(TASK DESCRIPTION) Exactly as written, output each of the lines below, with no images.

(SUPPLIED MATERIAL)
↓↓↓

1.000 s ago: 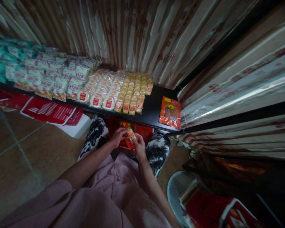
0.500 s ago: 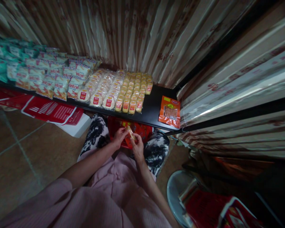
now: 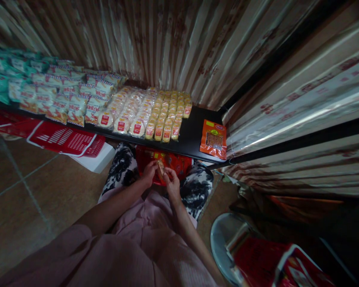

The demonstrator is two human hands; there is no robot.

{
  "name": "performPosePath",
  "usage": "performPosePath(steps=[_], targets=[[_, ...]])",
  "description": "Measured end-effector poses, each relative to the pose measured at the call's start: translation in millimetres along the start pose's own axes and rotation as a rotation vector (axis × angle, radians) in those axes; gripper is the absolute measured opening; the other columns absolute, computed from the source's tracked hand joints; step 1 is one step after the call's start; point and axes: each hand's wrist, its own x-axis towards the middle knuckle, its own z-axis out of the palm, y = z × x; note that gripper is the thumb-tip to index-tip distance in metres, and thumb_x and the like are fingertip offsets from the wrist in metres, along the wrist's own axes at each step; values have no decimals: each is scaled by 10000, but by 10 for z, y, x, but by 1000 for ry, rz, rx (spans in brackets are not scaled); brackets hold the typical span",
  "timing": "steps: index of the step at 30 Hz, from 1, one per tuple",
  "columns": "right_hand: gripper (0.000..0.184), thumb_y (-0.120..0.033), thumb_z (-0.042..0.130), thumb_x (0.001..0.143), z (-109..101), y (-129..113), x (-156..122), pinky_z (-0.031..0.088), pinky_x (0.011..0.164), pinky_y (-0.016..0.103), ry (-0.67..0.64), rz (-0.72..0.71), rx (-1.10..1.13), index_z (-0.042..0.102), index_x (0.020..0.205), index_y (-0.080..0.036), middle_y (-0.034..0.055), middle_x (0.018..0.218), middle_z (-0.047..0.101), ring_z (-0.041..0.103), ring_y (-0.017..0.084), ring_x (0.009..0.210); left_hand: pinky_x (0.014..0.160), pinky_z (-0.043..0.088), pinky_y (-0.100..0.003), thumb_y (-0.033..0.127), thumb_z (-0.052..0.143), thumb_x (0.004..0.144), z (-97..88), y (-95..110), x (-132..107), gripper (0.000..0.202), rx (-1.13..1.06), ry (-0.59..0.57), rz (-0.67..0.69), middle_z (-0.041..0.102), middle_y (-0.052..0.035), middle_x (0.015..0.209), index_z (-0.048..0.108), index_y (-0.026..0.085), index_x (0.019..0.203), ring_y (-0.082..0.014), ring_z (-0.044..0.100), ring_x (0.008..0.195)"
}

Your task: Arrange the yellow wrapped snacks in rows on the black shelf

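Black shelf (image 3: pixel 192 129): one. Yellow packets (image 3: pixel 166 115): a block in rows upon it. Orange pouch (image 3: pixel 213 139): one, flat near the shelf's right end. Left hand (image 3: pixel 149 174), right hand (image 3: pixel 172 183): fingers curled nearly closed, both pinching one item. Small packet (image 3: pixel 160 170): one, between the knees. Step, apparently: two-handed handling; next move calls for a gentle fingertip pinch.

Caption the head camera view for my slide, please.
Left hand and right hand hold a small wrapped snack in front of a black shelf of packaged snacks.
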Motion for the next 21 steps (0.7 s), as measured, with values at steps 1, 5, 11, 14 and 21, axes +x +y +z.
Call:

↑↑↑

(RESPONSE BOX)
1.000 s ago: 
0.500 s ago: 
now: 

The demonstrator is two human hands; there is no robot.

{
  "name": "performPosePath",
  "usage": "performPosePath(steps=[_], targets=[[_, ...]])",
  "description": "Measured end-effector poses, each relative to the pose measured at the call's start: translation in millimetres along the start pose's own axes and rotation as a rotation vector (axis × angle, radians) in those axes; gripper is the absolute measured opening; the other columns absolute, computed from the source's tracked hand joints; step 1 is one step after the call's start; point and axes: each hand's wrist, its own x-axis towards the middle knuckle, its own z-axis out of the palm, y = z × x; note that gripper is the thumb-tip to index-tip distance in metres, and thumb_x and the like are fingertip offsets from the wrist in metres, along the wrist's own axes at each step; values have no decimals: each is scaled by 10000, but by 10 for z, y, x, but by 1000 for ry, rz, rx (spans in brackets are not scaled); brackets hold the typical span",
  "timing": "steps: index of the step at 30 Hz, from 1, one per tuple",
  "columns": "right_hand: gripper (0.000..0.184), thumb_y (-0.120..0.033), thumb_z (-0.042..0.130), thumb_x (0.001..0.143), z (-109..101), y (-129..113), x (-156..122), pinky_z (-0.031..0.088), pinky_x (0.011..0.164), pinky_y (-0.016..0.103), ry (-0.67..0.64), rz (-0.72..0.71), rx (-1.10..1.13), index_z (-0.042..0.102), index_x (0.020..0.205), index_y (-0.080..0.036), middle_y (-0.034..0.055), middle_x (0.018..0.218), middle_z (-0.047..0.101), ring_z (-0.041..0.103), ring_y (-0.017..0.084), ring_x (0.009..0.210); left_hand: pinky_x (0.014..0.160), pinky_z (-0.043..0.088), pinky_y (-0.100..0.003), thumb_y (-0.033..0.127), thumb_z (-0.052..0.143), thumb_x (0.004..0.144), z (-97..88), y (-95..110), x (-132..107), gripper (0.000..0.202), rx (-1.13..1.06), ry (-0.59..0.57), rz (-0.67..0.69), middle_z (-0.041..0.102), middle_y (-0.052..0.035), middle_x (0.015..0.209), index_z (-0.048..0.108), index_y (-0.026..0.085), index_x (0.019..0.203), ring_y (-0.082..0.014), ring_z (-0.044..0.100), ring_x (0.008..0.195)"
}

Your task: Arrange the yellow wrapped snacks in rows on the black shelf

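Black shelf (image 3: pixel 192 129): one. Yellow packets (image 3: pixel 166 115): a block in rows upon it. Orange pouch (image 3: pixel 213 139): one, flat near the shelf's right end. Left hand (image 3: pixel 149 174), right hand (image 3: pixel 172 183): fingers curled nearly closed, both pinching one item. Small packet (image 3: pixel 160 170): one, between the knees. Step, apparently: two-handed handling; next move calls for a gentle fingertip pinch.

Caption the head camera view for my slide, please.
Left hand and right hand hold a small wrapped snack in front of a black shelf of packaged snacks.
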Motion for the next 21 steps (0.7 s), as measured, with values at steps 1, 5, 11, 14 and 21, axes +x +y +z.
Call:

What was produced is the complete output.